The organization conducted an investigation that compared the experience of customers with and without disabilities. The ERC claims that Uber makes people in wheelchairs wait an average of eight times longer for an accessible solution to arrive and had to pay twice as much in fares. Further, it alleges that none of the more than 30,000 Uber cars in DC is capable of serving individuals who can’t use a folding wheelchair.
“Uber had the power to design and implement services in the District that connect wheelchair users to employment and educational opportunities, support services and cultural events,” said Michal Allen, a partner at the firm representing the ERC. “It just chose not to do so. By flouting federal and local accessibility laws, Uber deprives wheelchair users of the life-changing benefits of the convenient, affordable, on-demand services that Uber delivers to its customers who don’t use wheelchairs.”
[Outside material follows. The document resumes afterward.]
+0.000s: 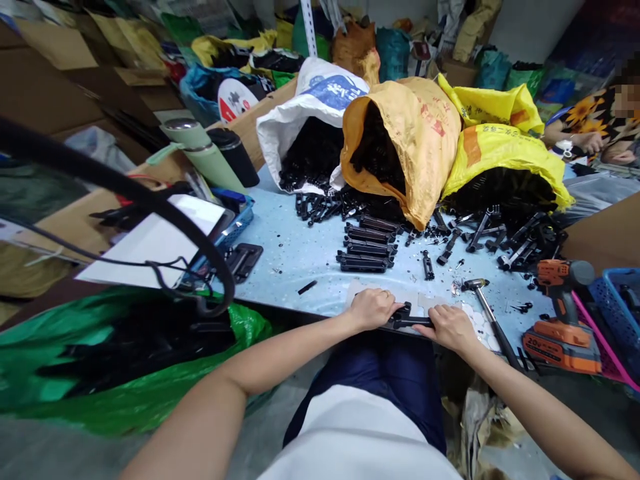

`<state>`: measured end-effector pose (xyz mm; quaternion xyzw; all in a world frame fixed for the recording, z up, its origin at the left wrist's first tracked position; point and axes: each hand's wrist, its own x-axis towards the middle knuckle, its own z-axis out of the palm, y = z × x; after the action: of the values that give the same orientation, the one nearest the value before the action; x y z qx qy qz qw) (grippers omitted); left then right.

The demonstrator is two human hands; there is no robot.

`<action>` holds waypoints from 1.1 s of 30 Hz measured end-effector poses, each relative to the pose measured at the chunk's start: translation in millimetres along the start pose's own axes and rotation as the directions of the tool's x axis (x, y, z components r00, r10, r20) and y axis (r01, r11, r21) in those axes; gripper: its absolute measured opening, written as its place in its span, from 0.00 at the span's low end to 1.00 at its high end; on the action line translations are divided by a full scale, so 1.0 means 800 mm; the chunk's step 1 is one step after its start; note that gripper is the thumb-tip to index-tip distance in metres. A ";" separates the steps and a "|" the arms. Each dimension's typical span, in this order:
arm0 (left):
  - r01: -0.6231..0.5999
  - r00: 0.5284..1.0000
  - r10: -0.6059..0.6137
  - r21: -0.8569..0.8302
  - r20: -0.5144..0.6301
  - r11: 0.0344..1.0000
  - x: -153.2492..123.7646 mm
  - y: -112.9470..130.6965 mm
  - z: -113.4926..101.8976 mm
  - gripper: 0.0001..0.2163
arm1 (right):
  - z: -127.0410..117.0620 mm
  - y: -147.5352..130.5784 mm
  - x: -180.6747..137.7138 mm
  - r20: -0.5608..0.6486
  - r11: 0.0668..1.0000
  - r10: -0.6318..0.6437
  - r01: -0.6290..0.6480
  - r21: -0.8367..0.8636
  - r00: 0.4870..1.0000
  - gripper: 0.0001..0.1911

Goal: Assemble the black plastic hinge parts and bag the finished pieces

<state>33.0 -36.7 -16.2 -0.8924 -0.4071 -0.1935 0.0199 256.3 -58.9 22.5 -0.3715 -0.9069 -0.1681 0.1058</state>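
Observation:
At the table's near edge, both my hands grip a black plastic part with a long, narrow body. My left hand is closed on its left end, and my right hand pinches its right end between thumb and fingers. Beyond them lies a row of similar long black parts, set side by side. A small black piece and a short black strip rest on the blue table. To the right of my right hand is a hammer with a dark handle.
A cordless drill stands at the right beside a blue basket. White, orange and yellow sacks spill black parts across the back. A green bag hangs at the left, under a black cable. Another person's hands are at far right.

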 end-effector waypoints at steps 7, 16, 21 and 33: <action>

This isn’t the first lawsuit Uber’s faced over accessibility, either. A couple of wheelchair users from Mississippi filed a suit last May, which alleged that Uber had no accessible options in the city of Jackson. A Chicago disability group also sued Uber for violating wheelchair accessibility laws last October.
Update: An Uber spokesperson sent Engadget the following statement in an email: “We take this issue seriously and are committed to continued work with the District, our partners, and stakeholders toward expanding transportation options and freedom of movement for all residents throughout the region.”